Work required | Go through the entries below and work out how many lines include "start"; give only that number.

Source material |
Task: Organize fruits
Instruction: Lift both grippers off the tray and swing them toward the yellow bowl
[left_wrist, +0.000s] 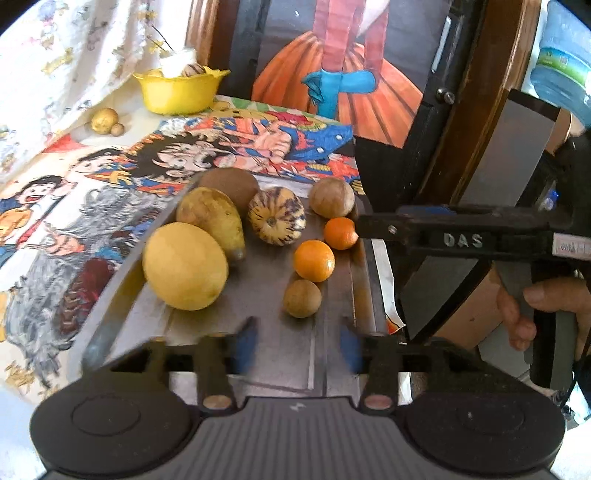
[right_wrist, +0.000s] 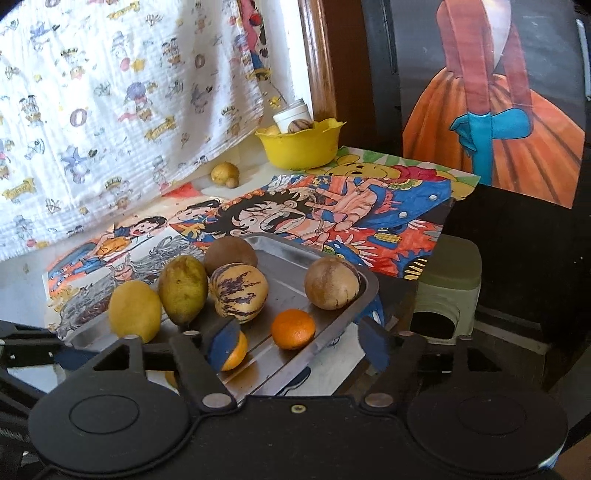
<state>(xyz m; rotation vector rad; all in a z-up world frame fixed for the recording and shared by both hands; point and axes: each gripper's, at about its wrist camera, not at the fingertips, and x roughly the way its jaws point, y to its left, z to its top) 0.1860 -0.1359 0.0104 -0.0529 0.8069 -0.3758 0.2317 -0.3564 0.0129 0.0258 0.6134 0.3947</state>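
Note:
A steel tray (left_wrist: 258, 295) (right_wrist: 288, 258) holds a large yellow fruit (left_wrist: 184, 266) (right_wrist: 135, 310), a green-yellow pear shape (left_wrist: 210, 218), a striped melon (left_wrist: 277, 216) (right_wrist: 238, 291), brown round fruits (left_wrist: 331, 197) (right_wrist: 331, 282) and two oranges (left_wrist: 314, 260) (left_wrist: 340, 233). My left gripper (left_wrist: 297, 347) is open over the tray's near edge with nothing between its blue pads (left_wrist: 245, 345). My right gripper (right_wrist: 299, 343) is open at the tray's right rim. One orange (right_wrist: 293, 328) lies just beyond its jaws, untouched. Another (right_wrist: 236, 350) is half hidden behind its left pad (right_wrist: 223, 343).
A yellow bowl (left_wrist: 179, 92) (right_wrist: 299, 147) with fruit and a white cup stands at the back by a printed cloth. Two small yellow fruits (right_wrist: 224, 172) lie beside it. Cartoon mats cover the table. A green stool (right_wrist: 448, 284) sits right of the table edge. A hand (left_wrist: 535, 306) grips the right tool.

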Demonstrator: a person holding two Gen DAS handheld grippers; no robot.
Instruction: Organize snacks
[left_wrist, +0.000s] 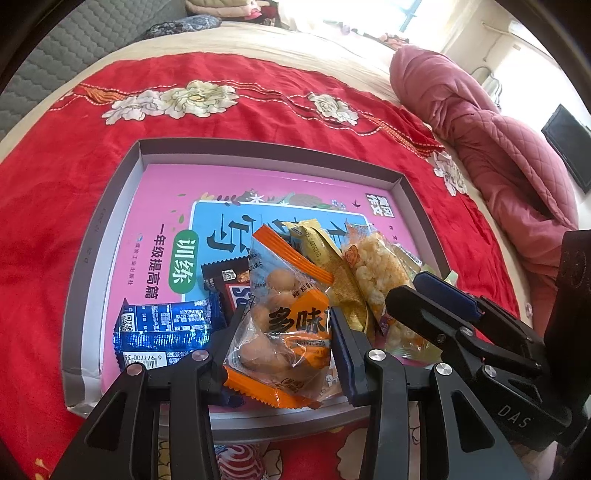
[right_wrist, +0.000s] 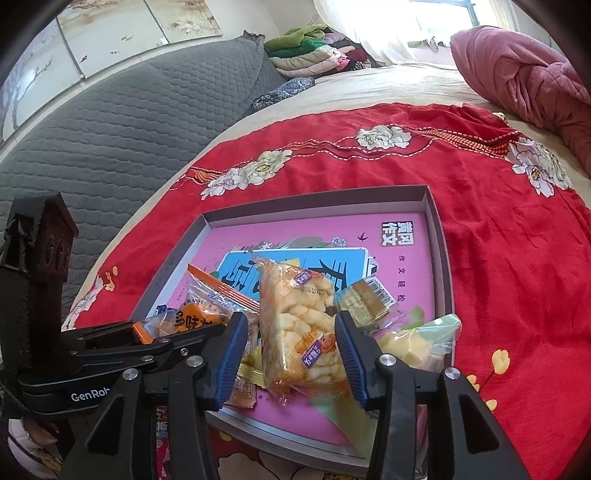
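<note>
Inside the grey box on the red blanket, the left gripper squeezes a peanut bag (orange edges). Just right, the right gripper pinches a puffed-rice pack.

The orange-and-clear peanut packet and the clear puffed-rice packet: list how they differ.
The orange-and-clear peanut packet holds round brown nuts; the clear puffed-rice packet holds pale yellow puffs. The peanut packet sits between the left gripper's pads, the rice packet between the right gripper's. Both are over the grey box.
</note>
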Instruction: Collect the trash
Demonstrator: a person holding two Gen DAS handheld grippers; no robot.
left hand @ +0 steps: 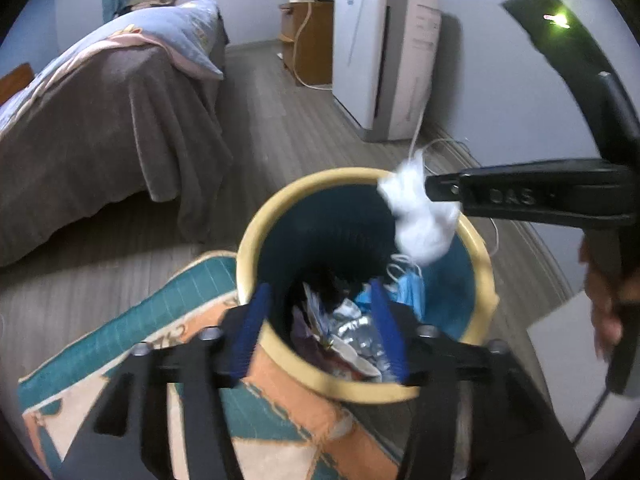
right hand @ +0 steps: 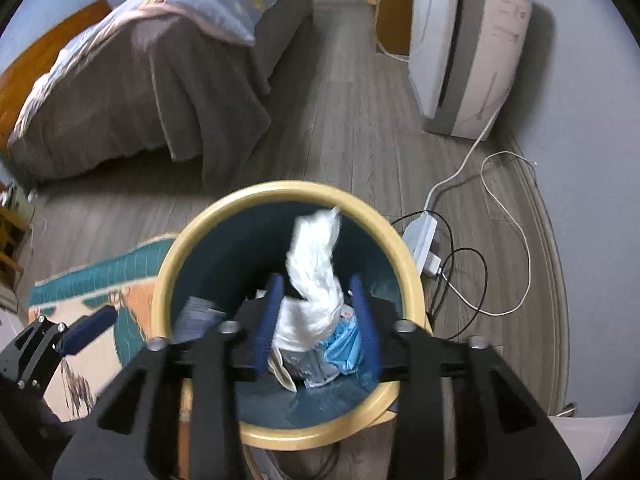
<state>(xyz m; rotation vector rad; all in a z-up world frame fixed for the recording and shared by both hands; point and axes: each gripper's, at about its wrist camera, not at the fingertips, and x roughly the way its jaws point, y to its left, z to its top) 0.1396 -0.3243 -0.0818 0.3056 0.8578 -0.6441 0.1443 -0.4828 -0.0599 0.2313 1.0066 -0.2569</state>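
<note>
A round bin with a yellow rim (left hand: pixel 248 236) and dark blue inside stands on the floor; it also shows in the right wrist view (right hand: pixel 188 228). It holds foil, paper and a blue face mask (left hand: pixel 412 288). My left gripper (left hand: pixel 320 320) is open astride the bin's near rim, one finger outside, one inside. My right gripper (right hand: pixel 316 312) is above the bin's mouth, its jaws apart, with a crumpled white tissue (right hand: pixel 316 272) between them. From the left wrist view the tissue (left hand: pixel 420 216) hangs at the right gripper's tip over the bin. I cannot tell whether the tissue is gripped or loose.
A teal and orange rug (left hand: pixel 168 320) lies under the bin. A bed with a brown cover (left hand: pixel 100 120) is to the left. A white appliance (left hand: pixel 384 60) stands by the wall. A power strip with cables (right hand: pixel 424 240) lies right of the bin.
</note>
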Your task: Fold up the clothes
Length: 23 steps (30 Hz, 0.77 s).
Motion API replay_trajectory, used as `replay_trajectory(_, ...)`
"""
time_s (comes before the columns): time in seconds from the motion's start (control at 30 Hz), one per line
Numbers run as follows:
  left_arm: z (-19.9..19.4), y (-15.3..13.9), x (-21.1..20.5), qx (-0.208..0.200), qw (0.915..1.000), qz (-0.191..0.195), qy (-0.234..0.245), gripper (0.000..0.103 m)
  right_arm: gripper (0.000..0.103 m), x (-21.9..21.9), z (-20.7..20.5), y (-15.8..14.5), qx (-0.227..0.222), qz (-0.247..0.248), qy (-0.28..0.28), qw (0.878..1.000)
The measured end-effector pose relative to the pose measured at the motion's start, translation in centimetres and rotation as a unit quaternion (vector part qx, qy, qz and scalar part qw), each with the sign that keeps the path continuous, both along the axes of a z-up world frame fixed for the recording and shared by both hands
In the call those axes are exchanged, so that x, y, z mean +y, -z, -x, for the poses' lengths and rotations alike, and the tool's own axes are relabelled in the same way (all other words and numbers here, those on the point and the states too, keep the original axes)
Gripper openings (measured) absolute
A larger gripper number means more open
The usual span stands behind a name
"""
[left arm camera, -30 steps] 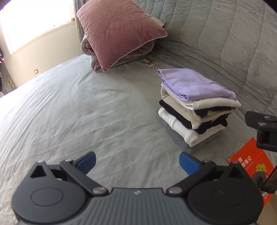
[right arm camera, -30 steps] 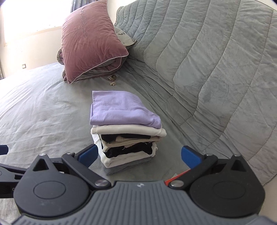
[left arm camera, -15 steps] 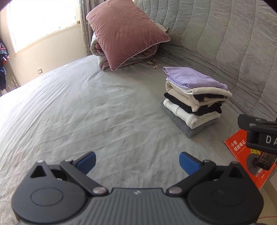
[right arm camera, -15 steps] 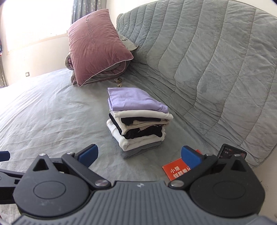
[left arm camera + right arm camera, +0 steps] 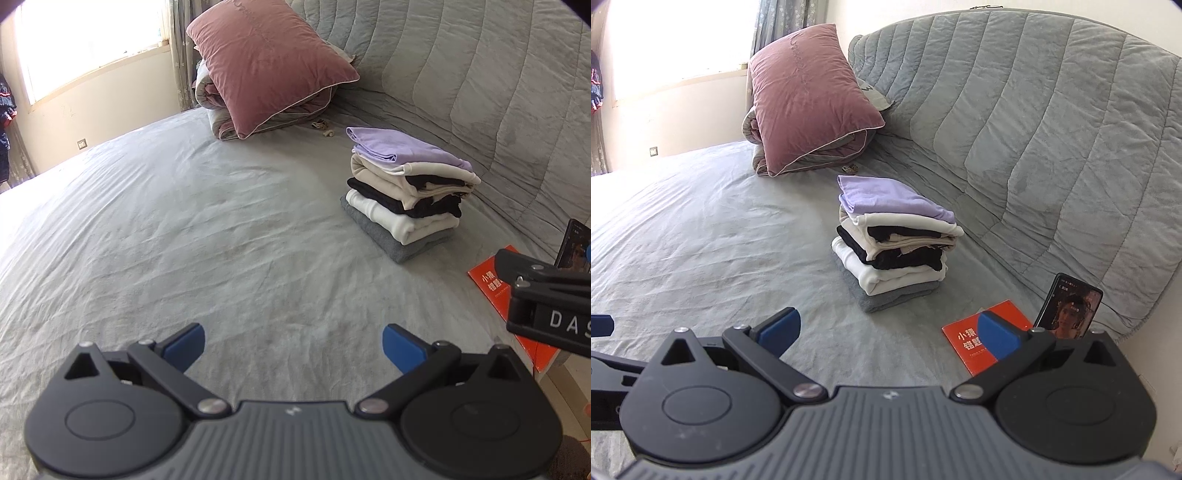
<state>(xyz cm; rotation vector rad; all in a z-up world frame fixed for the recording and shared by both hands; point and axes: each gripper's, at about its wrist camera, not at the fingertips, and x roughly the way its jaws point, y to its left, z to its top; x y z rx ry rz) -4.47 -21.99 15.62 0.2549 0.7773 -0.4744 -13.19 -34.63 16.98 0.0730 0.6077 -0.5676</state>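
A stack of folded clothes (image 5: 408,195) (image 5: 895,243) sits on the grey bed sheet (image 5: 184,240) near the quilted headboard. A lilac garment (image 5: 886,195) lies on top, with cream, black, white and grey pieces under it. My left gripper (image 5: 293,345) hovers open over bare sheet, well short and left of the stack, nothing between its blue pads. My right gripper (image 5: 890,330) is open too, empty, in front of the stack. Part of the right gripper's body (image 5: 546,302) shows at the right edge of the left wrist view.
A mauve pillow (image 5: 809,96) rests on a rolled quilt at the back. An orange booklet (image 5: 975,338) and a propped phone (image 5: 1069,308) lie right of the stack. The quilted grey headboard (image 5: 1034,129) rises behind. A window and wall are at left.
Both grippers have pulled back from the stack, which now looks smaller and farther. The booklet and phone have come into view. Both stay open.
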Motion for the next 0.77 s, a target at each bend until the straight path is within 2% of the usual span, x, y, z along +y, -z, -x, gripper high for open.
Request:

Answer below | 2